Ernest was really as much afraid for Punch to go as for himself. But the little boy himself said: “I like shadows, and what can there be to care for in pitch-darkness?"

“Well, Punch, I am waiting for my bag," his grandmother then said, “so be off quickly."

The little boy's countenance fell a little.

"I must go and change my boots, first," he said. "That will not take long."

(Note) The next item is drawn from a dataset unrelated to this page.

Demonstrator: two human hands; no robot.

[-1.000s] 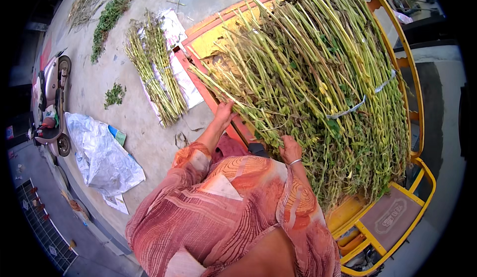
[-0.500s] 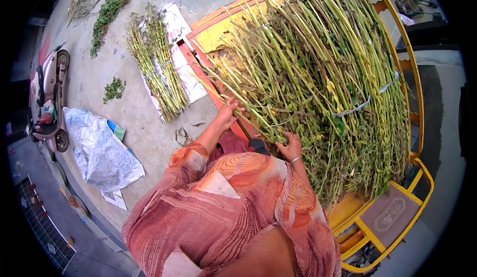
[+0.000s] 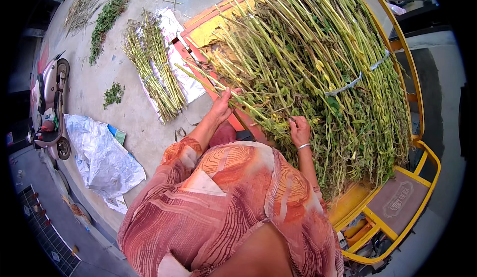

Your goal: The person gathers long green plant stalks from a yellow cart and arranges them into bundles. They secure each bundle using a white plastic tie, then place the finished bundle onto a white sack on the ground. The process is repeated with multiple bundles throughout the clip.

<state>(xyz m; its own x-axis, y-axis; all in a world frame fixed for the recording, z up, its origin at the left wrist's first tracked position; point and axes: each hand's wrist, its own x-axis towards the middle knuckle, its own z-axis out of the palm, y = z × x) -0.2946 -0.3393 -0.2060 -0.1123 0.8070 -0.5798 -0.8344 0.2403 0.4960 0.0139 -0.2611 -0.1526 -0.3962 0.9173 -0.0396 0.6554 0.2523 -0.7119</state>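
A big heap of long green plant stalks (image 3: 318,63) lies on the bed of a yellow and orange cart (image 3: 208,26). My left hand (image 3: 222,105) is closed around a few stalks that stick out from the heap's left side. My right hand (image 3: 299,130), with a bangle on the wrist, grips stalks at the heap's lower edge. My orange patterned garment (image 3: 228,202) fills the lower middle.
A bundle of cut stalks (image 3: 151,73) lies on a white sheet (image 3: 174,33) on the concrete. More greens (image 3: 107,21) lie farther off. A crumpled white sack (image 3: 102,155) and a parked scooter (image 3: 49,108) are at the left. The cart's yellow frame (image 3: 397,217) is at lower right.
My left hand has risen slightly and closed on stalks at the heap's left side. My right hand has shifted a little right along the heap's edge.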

He went very slowly up stairs.

"Look here, Punch," his grandmother called after him, "I want just to speak to you for a minute." He seemed very pleased to come back.

"Well grandmother, what is it?" he asked.

"I wanted just to tell you that if you mind going for this bag, in the very least, I do not want you to do so, and will send one of the servants; but you know I am asking you to go because you said that you wished I would do so."